Lieutenant Watada case is a difficult one for the Army prosecutors, and by extension for the commander-in-chief.

An Eagle Scout who joined the Army after finishing a degree at Hawaii Pacific University, Lieutenant Watada served so ably during a tour of duty in Korea that he was rated by his superior officers as "among the best" and "exemplary," and recommended for an early promotion. Lieutenant Watada has volunteered to serve in Afghanistan, where he believes that U.S. troops are participating in "an unambiguous war linked to the September 11 attacks." But he refuses to deploy to Iraq because, he explains, he believes that the U.S. presence in that country violates the Constitution, which requires that wars be declared by Congress, and the War Powers Act, which places limits on presidential war making. Lieutenant Watada also argues that the U.S. invasion and occupation of Iraq is in clear conflict with the UN Charter, the Geneva Conventions and the Nuremberg Principles, which bar wars of aggression.

It appears that the prosecutors do not want to provide Watada with an open and fair forum in which to explain his arguments against the war. They are frightened by the prospect that an obviously courageous and patriotic soldier might, in response to questions about why he has refused to deploy to Iraq, make an articulate and convincing case against the legitimacy of an unpopular war.

That's publicity that the Bush administration does not want at a time when its war of whim has gone terribly awry. And it certainly won't help military recruitment.

So the military prosecutors are trying to get journalists to build the case against the lieutenant.

Olson is balking. The reporter is proud of her work, and she is not particularly concerned about confirming quotes -- something that journalists frequently do. But Olson does not want to serve as a pawn in the prosecution's game.

"It's not a reporter's job to participate in the prosecution of her own sources,'' she explains. "When you force a journalist to participate, you run the risk of turning the journalist into an investigative tool of the state.''

There is no question that Olson is right.

The question is whether journalists will stand with her as she defends our craft.

Olson is asking reporters and editors to sign a letter objecting to the Army's decision to subpoena journalists to testify in the court-martial of Lt. Watada.

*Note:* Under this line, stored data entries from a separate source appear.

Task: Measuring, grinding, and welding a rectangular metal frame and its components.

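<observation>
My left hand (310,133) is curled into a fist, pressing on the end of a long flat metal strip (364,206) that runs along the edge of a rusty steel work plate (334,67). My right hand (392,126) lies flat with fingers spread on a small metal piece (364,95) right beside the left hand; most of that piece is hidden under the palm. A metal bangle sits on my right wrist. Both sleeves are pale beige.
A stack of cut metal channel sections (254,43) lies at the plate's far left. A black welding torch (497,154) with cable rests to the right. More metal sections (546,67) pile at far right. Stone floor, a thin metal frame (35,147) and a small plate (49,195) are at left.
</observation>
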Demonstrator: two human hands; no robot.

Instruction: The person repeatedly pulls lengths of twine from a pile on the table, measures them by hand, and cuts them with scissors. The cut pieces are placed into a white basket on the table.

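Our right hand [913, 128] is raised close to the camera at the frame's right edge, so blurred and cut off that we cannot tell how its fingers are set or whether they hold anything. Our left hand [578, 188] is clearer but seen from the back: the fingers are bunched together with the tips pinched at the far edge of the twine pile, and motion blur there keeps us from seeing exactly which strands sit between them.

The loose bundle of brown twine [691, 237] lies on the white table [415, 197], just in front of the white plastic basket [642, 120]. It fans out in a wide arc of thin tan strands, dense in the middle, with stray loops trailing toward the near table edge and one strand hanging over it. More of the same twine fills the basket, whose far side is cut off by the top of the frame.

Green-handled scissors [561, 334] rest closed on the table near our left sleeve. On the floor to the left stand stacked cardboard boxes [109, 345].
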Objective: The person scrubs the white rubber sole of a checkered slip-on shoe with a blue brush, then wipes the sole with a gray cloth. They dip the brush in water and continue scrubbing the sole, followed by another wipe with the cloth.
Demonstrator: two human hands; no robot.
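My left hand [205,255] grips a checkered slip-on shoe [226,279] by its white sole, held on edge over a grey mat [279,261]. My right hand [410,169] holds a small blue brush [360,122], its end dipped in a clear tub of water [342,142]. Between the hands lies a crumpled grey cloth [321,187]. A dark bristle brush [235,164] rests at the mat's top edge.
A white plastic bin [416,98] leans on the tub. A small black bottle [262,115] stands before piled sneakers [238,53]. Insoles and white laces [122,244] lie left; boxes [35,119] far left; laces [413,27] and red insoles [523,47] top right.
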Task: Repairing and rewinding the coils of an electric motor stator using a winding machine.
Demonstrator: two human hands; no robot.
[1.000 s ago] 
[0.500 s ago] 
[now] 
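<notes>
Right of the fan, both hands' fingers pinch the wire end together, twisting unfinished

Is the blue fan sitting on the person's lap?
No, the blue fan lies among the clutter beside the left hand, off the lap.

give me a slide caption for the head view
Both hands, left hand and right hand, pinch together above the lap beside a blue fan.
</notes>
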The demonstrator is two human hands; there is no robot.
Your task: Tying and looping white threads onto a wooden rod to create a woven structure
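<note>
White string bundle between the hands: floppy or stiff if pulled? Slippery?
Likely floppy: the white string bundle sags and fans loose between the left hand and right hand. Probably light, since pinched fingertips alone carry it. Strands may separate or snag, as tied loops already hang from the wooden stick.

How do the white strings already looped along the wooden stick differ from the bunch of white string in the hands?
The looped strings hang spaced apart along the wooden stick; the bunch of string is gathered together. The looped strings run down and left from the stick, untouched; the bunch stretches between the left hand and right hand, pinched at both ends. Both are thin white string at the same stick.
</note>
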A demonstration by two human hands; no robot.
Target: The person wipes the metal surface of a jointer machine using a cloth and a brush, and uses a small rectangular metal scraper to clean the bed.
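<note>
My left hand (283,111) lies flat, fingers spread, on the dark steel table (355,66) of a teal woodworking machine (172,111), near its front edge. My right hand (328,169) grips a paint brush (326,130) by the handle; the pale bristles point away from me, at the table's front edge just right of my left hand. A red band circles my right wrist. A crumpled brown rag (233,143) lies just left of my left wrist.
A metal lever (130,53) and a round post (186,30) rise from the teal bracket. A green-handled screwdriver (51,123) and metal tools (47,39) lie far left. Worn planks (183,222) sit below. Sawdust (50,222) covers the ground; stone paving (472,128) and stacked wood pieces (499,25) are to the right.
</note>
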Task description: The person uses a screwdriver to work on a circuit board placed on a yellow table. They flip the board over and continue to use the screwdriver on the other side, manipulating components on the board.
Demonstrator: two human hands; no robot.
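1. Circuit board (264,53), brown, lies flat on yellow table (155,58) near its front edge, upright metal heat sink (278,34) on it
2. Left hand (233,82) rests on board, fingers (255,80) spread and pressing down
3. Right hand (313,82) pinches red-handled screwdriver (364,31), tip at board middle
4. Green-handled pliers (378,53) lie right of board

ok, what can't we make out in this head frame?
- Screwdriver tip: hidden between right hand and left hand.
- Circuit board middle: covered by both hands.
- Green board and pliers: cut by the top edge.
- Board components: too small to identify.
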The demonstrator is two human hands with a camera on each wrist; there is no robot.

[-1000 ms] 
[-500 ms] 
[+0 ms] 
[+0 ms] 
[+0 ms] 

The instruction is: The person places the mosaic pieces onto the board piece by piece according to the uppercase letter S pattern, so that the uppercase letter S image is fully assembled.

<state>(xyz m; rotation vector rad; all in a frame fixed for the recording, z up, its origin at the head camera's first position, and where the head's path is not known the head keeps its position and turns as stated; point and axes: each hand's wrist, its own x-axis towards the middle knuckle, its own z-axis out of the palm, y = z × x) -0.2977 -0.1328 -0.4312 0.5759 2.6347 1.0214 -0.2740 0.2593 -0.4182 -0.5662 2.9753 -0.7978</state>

"It's a journalist's job to report the news, not to participate in government prosecutions. The press cannot function if it is used by the government to prosecute political speech, and hauling a journalist into a military court erodes the separation between government and press. Turning reporters into the investigative arm of the government subverts press freedoms and chills dissenting speech in the United States. The press must preserve its ability to cover all aspects of a debate, not just the perspectives popular with the current administration. We believe a journalist's duty is to the public and their right to know, not to the government," reads the statement, which is addressed to the prosecutors. "In the name of the cornerstone values this nation claims to uphold and for which the men and women in the military are fighting, we ask that you end to your insistence that journalists participate in the court-martial of Lt. Watada. We need more information, participation, and debate – inside and outside the military – not less. As the LA Times argued in its January 8th editorial: 'It's time for the Army to back off.'"

I am proud to add my name to the list of signers of a statement that is not merely a defense of Sarah Olson but a reassertion of the founding principle that a free press is the essential underpinning of democracy.

John Nichols, a veteran newspaper and magazine writer and editor, has written and spoken widely on the intentions of the founders who amended the Constitution to protect freedom of the press. The keynote speaker at the 2OO4 Congress of the International Federation of Journalists, he is a cofounder of Free Press, the media reform movement, and the co-author with Robert W. McChesney of three books on media and democracy.